Privacy Law and Policy Reporter
It has been said with appropriate irony that `in cyberspace, everyone will be anonymous for 15 minutes'.1 Cyberspace presents both an unexpected opportunity for private (and even anonymous) communications and transactions over distance, and the potential for a panopticon, surveillance more extensive than any previous form of social control.
This paper surveys some of the main elements of this relationship, starting with a look at some apparently new issues raised by the internet, and then by examining how existing privacy laws, particularly those dealing with interception and with privacy principles, deal with cyberspace issues.
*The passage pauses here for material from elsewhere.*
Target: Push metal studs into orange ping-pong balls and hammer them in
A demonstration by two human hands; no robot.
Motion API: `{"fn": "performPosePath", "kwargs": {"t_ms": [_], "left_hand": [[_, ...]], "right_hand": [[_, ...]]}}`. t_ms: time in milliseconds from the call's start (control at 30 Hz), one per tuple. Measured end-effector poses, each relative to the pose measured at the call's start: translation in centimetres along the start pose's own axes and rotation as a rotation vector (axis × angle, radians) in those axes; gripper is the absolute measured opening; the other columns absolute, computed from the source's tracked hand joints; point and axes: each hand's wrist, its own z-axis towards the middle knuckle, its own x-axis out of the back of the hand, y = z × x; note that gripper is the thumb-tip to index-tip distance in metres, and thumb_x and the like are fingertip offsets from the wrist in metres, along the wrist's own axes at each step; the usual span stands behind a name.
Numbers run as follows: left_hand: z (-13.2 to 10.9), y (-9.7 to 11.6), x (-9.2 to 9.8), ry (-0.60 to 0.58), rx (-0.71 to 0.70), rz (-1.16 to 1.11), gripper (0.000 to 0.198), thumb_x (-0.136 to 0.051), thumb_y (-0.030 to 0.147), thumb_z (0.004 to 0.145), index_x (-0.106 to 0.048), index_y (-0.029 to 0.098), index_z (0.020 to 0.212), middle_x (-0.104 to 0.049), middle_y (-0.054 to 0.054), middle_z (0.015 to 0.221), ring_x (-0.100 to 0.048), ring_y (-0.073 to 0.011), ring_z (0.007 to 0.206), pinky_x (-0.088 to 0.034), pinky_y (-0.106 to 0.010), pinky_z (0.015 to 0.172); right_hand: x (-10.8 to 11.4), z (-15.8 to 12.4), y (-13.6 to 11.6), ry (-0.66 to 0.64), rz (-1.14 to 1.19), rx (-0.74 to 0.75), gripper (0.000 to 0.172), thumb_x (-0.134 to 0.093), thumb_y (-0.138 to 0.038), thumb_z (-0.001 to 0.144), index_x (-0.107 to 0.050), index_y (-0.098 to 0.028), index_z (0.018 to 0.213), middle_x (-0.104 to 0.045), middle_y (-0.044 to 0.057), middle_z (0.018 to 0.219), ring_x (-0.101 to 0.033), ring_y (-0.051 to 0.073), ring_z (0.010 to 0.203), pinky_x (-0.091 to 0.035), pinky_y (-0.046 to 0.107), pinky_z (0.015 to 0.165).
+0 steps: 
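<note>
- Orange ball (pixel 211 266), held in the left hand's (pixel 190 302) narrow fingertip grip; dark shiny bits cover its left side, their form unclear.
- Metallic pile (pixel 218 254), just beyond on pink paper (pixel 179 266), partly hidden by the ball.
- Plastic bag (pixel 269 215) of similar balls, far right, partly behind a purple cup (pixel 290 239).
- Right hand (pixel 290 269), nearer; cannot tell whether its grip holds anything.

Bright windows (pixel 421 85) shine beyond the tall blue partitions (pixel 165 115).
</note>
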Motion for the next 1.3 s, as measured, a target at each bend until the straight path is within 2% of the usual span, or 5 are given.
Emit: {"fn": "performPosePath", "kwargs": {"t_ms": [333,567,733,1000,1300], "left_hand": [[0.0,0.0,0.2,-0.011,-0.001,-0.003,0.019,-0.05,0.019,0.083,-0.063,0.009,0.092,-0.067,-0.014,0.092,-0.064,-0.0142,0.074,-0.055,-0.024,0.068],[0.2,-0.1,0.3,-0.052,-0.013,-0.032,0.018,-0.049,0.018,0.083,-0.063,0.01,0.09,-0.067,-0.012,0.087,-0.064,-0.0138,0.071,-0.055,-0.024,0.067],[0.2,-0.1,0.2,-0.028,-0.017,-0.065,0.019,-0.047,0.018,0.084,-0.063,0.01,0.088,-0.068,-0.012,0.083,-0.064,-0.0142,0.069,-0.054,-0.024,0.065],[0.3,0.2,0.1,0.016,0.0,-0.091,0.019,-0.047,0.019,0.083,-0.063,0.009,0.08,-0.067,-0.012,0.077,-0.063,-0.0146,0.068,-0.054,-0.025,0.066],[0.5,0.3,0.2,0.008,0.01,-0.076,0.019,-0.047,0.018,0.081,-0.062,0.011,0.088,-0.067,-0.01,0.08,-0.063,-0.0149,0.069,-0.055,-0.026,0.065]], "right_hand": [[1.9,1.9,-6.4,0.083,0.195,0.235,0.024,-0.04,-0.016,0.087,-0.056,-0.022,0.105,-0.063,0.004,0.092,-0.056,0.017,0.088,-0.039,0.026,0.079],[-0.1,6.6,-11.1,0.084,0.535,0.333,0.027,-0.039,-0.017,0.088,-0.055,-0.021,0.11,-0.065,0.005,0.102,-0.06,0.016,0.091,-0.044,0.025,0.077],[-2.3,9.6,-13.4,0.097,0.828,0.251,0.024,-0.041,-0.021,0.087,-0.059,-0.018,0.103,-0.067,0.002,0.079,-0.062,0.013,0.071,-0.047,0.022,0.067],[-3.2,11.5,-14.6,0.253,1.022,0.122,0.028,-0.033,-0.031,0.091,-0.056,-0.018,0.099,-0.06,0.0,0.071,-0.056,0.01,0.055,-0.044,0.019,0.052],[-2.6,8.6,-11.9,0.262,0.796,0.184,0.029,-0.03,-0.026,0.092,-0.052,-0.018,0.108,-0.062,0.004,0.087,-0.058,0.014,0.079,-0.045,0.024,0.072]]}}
Throughout the paper, the term `internet service provider' or `ISP' is used in a rather loose fashion, to encompass a variety of functionally distinct (though sometimes overlapping) parties such as internet access providers, content servers, content creators, and even carriers. As a general principle, liabilities should only fall on those with appropriate functional responsibilities, but this paper does not seek to draw out fine distinctions on that point.
The consequence is simply that vast quantities of personal information about all of us will be collected via a pervasive, world-wide-network (and stored on machines connected to it), whether we know or care, an event new in world history. The accessibility or interconn-ectedness of this information is contingent on many factors -- including custom, public opinion and law -- but is unlikely to be contingent on any serious technical considerations. Because the information will have been collected by processes related to one pervasive network, any impediments to it being found, published, or related to other data elsewhere on the internet are easily removed if those who control the information wish to remove them.
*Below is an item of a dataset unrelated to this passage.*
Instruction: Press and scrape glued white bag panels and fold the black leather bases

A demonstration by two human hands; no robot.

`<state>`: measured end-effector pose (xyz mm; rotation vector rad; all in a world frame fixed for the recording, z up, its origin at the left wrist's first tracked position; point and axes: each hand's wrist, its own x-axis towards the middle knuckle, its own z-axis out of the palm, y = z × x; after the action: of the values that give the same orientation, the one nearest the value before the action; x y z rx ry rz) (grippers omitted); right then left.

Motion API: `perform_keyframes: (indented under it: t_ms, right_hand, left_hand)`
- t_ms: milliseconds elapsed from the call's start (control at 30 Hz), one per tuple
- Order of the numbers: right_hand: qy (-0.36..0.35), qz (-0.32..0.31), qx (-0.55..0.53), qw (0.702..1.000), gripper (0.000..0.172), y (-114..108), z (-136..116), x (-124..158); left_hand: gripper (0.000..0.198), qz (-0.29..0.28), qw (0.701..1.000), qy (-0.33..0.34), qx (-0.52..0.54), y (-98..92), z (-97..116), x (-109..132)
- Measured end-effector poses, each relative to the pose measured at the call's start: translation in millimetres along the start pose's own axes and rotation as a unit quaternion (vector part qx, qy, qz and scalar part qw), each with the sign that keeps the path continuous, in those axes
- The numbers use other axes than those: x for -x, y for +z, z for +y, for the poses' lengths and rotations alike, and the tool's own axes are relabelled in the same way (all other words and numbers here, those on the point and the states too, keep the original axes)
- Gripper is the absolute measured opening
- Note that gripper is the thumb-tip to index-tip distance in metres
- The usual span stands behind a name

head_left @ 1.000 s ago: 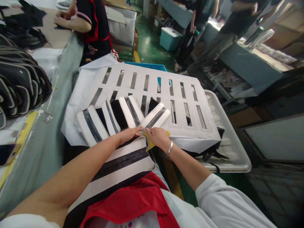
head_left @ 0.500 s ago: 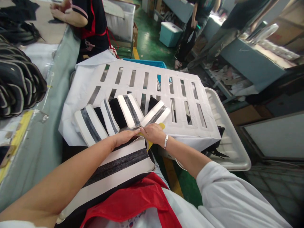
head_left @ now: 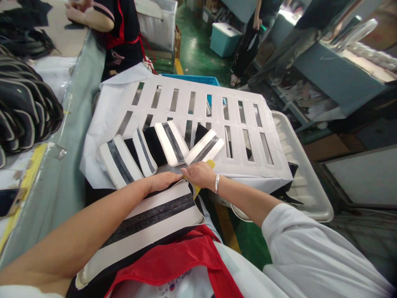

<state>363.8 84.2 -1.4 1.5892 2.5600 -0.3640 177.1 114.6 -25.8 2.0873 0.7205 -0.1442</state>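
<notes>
A large white panel with a black stripe (head_left: 155,215) lies tilted against my body, over the red apron (head_left: 173,260). My left hand (head_left: 164,181) is closed over its far edge, thumb hidden underneath. Close by, at the panel's far right corner, my right hand (head_left: 198,174) is wrapped round a flat yellow tool (head_left: 211,164); its kind does not show. The fingertips of both hands nearly meet. Just beyond them, smaller white pieces with dark stripes (head_left: 171,142) and black backing lie fanned out on a white sheet with rectangular slots (head_left: 198,111).
At left, a table (head_left: 72,107) carries stacked black curved pieces (head_left: 25,103) and a phone (head_left: 10,203). A whitish tray (head_left: 313,194) sits under the sheet at right, a blue crate (head_left: 192,79) behind it. A co-worker (head_left: 124,37) stands at the far left; others stand farther back.
The view has shifted slightly, so the surroundings sit a little differently in the frame. Both hands keep nearly the same place on the panel and the yellow tool.
</notes>
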Motion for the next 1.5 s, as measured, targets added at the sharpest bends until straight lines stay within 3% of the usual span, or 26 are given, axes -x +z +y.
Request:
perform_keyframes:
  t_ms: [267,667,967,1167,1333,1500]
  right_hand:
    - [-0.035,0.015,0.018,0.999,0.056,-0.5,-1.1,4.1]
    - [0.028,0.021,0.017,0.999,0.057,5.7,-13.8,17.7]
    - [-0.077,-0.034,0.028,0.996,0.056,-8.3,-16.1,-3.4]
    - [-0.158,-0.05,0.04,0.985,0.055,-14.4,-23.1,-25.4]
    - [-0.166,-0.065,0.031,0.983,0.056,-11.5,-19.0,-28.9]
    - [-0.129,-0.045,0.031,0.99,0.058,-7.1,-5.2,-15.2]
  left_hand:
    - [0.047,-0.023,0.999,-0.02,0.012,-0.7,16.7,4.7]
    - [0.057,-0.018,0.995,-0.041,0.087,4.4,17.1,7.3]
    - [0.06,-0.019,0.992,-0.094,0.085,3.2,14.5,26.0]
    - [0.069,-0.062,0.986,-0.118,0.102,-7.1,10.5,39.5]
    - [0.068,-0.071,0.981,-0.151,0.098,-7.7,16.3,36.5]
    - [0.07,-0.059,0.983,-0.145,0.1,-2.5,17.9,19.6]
The past's great protectors of privacy: cost, distance, incompatibility, undiscover-ability etc, are all disappearing in the face of the internet and its protocols -- the great equalisers of the 21st century.
We also need to distinguish between those parts of a person's digital persona which are in `public' spaces in the sense of being able to be found by internet search engines or other means, and those parts which are in non-public spaces, either `proprietary' (the databases of a government or company) or `personal' (information found only on the networked computers of the person the subject of the information, or those that person has provided it to, such as by e-mail).
An important point is that those who hold parts of our digital persona in proprietary (or `closed') systems can easily cumulate that information with our `public' digital persona, as well as combining it with that held in other proprietary systems to which they have access. From the cumulative effect of our digital personae, others will draw inferences about our personalities, behaviour etc. The extent to which we will be able (technically and/or legally) to have multiple digital personae will be an important privacy issue.
We only exist virtually in cyberspace -- the digital persona is only a representation of the physical person that, as John Perry Barlow puts it, exists in `meatspace'. Identification occurs at the cyberspace/meatspace interface.
A well-known feature of cyberspace has been that it has often been relatively easy to impersonate someone. Recognising individuals over distance and time without recourse to human memory has always been a key organisational challenge to bureaucracies.4 Tokens, knowledge and biometrics, or combinations of these, provide the links between the physical person and the file. Identification in cyberspace intensifies the challenge because it removes any physical settings or proximity which assist identification, and it often requires real-time responses. The reliability of electronic commerce, or e-mail and other Internet transactions, or the believability of a person's digital persona, depends to a very large extent on the continuing reliability of links between the virtual and physical person.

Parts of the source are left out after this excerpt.